#### [Your goal]
Leaving out the images, repeat all the lines below exactly.

#### [Data shown]
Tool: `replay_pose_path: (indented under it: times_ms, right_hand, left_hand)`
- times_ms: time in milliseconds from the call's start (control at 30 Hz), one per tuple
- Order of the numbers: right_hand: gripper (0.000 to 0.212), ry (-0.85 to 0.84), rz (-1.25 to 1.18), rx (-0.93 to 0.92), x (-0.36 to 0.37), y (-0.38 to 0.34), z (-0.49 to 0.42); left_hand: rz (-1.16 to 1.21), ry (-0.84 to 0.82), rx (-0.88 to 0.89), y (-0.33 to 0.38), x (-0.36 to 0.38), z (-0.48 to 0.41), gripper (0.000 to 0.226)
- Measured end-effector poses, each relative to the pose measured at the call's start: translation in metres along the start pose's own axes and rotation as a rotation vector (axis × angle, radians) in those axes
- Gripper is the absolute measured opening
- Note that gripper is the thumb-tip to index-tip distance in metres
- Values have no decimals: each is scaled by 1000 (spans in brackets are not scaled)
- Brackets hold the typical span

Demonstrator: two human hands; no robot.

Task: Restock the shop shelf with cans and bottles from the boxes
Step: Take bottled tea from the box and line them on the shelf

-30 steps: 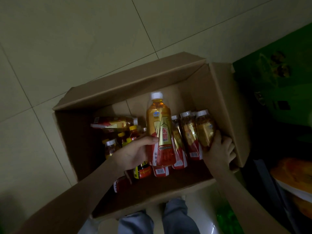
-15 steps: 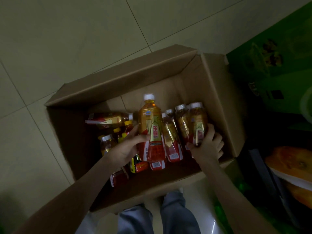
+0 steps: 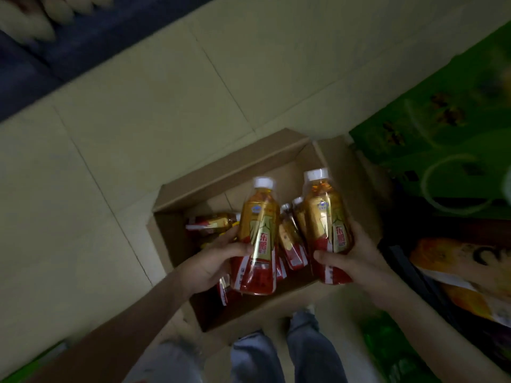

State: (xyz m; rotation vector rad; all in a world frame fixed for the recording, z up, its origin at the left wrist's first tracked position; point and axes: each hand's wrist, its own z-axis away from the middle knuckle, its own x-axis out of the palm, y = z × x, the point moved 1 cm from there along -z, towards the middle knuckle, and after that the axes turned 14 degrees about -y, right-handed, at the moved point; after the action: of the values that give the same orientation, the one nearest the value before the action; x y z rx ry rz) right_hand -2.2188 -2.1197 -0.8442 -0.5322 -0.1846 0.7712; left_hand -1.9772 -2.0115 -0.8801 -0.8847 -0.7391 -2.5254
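An open cardboard box point(image 3: 232, 170) stands on the tiled floor with several amber drink bottles inside point(image 3: 290, 239). My left hand point(image 3: 210, 264) grips one bottle point(image 3: 258, 241) with a white cap and a gold and red label, held above the box. My right hand point(image 3: 356, 255) grips a second bottle of the same kind point(image 3: 327, 225), also lifted above the box at its right side. One bottle lies on its side point(image 3: 213, 221) at the box's left.
Green cartons point(image 3: 442, 128) are stacked to the right of the box. An orange and white packet point(image 3: 464, 272) lies lower right on a dark shelf. A dark blue surface point(image 3: 69, 48) crosses the top left. My legs in jeans point(image 3: 276, 355) are below the box.
Both hands have risen out of the box, each with a bottle. The right hand moved from the row of bottles to holding one. The view has pulled back and up.
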Motion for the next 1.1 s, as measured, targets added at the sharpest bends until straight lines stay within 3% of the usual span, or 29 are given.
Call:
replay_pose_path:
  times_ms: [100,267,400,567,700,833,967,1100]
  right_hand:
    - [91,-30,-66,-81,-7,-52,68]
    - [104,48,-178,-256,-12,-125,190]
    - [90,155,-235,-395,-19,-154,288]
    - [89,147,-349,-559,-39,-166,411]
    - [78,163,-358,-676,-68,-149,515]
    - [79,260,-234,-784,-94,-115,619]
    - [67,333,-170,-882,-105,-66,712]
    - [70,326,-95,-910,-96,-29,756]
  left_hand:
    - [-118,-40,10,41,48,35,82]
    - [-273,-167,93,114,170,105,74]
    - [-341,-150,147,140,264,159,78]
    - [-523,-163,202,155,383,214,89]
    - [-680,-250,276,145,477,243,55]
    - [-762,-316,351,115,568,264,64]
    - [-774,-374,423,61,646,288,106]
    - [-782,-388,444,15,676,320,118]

#### [Solution below]
Tool: `replay_pose_path: (indented under it: times_ms, right_hand, left_hand)`
- times_ms: time in milliseconds from the call's start (control at 30 Hz), one per tuple
- Order of the numbers: right_hand: gripper (0.000 to 0.212), ry (-0.85 to 0.84), rz (-1.25 to 1.18), rx (-0.93 to 0.92), x (-0.36 to 0.37), y (-0.38 to 0.34), z (-0.49 to 0.42); left_hand: rz (-1.16 to 1.21), ry (-0.84 to 0.82), rx (-0.88 to 0.89), y (-0.33 to 0.38), x (-0.36 to 0.38), z (-0.48 to 0.41), gripper (0.000 to 0.226)
- Measured end-effector poses, each relative to the pose measured at the call's start: translation in metres along the start pose's own axes and rotation as a rotation vector (axis × angle, radians) in those axes
- Gripper is the absolute measured opening
- Note that gripper is the thumb-tip to index-tip distance in metres
- Values have no decimals: each is scaled by 1000 (spans in brackets are not scaled)
- Brackets hold the typical span

Demonstrator: two human hands; no robot.

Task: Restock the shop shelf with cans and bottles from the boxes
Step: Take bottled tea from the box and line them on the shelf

-30 steps: 
-15 steps: 
+0 steps: 

State: (xyz m; rotation vector rad; all in a world frame fixed for the recording, z up, its origin at the left wrist's first tracked position; point and axes: each hand's wrist, its own z-axis away from the middle knuckle, its own x-axis out of the palm, y = z × x, the point moved 1 cm from there along -z, towards the middle knuckle, and after that the axes turned 14 degrees about -y, right-handed, at the moved point; after the action: of the values that give the same orientation, the one nearest the value before the action; x y z rx ry rz) right_hand -2.2188 -2.1197 -0.8442 -0.5322 -0.1846 0.7712; left_hand -1.9772 -2.0115 -0.8801 -0.8847 -0.7391 -2.5254
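An open cardboard box point(image 3: 232, 170) stands on the tiled floor with several amber drink bottles inside point(image 3: 290, 239). My left hand point(image 3: 210, 264) grips one bottle point(image 3: 258, 241) with a white cap and a gold and red label, held above the box. My right hand point(image 3: 356, 255) grips a second bottle of the same kind point(image 3: 327, 225), also lifted above the box at its right side. One bottle lies on its side point(image 3: 213, 221) at the box's left.
Green cartons point(image 3: 442, 128) are stacked to the right of the box. An orange and white packet point(image 3: 464, 272) lies lower right on a dark shelf. A dark blue surface point(image 3: 69, 48) crosses the top left. My legs in jeans point(image 3: 276, 355) are below the box.
Both hands have risen out of the box, each with a bottle. The right hand moved from the row of bottles to holding one. The view has pulled back and up.
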Motion for the next 1.1 s, as measured, targets added at the sharpest bends until straight lines stay within 3% of the usual span, or 29 are given.
Call:
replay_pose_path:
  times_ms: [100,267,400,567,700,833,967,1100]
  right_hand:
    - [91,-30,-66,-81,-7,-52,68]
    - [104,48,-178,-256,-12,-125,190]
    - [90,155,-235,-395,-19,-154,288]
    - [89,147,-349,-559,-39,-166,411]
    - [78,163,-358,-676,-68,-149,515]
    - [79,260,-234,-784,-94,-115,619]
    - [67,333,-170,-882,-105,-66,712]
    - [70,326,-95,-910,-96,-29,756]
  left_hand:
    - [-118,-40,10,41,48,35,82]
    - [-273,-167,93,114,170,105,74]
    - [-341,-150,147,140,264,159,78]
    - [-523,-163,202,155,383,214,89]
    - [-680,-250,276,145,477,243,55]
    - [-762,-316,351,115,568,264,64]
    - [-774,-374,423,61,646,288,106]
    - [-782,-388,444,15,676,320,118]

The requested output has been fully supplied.